What you have to do –
What is needed is a word-for-word restatement of all the entries.

Stored data
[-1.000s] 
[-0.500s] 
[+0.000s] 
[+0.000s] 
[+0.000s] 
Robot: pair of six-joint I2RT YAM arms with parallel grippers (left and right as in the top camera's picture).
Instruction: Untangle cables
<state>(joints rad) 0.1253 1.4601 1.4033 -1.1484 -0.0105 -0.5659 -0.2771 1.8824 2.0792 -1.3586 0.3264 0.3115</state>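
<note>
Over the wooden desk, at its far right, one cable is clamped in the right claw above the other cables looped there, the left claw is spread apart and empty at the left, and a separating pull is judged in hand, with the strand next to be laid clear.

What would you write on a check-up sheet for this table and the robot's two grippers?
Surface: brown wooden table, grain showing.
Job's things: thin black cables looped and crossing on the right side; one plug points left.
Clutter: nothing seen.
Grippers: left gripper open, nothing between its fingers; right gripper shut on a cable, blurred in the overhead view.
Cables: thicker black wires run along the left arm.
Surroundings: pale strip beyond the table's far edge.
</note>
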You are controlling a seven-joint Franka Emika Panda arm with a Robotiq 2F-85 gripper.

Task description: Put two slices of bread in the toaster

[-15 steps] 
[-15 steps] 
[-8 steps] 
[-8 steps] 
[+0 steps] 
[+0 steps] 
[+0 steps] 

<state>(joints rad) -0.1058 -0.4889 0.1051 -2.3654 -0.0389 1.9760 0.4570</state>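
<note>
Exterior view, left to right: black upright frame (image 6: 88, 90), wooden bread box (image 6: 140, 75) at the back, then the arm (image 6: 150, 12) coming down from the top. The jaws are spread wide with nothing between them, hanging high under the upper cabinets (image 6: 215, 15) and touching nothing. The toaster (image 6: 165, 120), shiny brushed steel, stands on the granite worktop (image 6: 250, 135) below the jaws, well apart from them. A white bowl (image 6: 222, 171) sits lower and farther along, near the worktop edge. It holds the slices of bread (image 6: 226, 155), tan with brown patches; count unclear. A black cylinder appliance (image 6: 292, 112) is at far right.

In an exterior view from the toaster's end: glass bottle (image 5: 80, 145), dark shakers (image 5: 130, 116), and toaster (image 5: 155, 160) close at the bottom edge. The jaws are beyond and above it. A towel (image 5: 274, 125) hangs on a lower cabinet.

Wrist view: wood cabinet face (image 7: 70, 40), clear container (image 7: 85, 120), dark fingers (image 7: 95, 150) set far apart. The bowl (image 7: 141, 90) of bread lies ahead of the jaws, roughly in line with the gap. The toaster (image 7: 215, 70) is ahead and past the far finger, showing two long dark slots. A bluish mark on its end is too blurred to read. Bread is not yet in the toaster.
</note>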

The answer –
[-1.000s] 
[-0.500s] 
[+0.000s] 
[+0.000s] 
[+0.000s] 
Robot: pair of six-joint I2RT YAM arms with parallel grippers (left and right as in the top camera's picture).
Instruction: Untangle cables
<state>(joints rad) 0.1253 1.4601 1.4033 -1.1484 -0.0105 -0.5659 -0.2771 1.8824 2.0792 -1.3586 0.3264 0.3115</state>
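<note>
Over the wooden desk, at its far right, one cable is clamped in the right claw above the other cables looped there, the left claw is spread apart and empty at the left, and a separating pull is judged in hand, with the strand next to be laid clear.

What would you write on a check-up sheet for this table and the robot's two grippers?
Surface: brown wooden table, grain showing.
Job's things: thin black cables looped and crossing on the right side; one plug points left.
Clutter: nothing seen.
Grippers: left gripper open, nothing between its fingers; right gripper shut on a cable, blurred in the overhead view.
Cables: thicker black wires run along the left arm.
Surroundings: pale strip beyond the table's far edge.
</note>
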You are controlling a seven-joint Franka Emika Panda arm with a Robotiq 2F-85 gripper.

Task description: Put two slices of bread in the toaster

[-15 steps] 
[-15 steps] 
[-8 steps] 
[-8 steps] 
[+0 steps] 
[+0 steps] 
[+0 steps] 

<state>(joints rad) -0.1058 -0.4889 0.1051 -2.3654 -0.0389 1.9760 0.4570</state>
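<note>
Exterior view, left to right: black upright frame (image 6: 88, 90), wooden bread box (image 6: 140, 75) at the back, then the arm (image 6: 150, 12) coming down from the top. The jaws are spread wide with nothing between them, hanging high under the upper cabinets (image 6: 215, 15) and touching nothing. The toaster (image 6: 165, 120), shiny brushed steel, stands on the granite worktop (image 6: 250, 135) below the jaws, well apart from them. A white bowl (image 6: 222, 171) sits lower and farther along, near the worktop edge. It holds the slices of bread (image 6: 226, 155), tan with brown patches; count unclear. A black cylinder appliance (image 6: 292, 112) is at far right.

In an exterior view from the toaster's end: glass bottle (image 5: 80, 145), dark shakers (image 5: 130, 116), and toaster (image 5: 155, 160) close at the bottom edge. The jaws are beyond and above it. A towel (image 5: 274, 125) hangs on a lower cabinet.

Wrist view: wood cabinet face (image 7: 70, 40), clear container (image 7: 85, 120), dark fingers (image 7: 95, 150) set far apart. The bowl (image 7: 141, 90) of bread lies ahead of the jaws, roughly in line with the gap. The toaster (image 7: 215, 70) is ahead and past the far finger, showing two long dark slots. A bluish mark on its end is too blurred to read. Bread is not yet in the toaster.
</note>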

The output is finished, and nothing else is needed.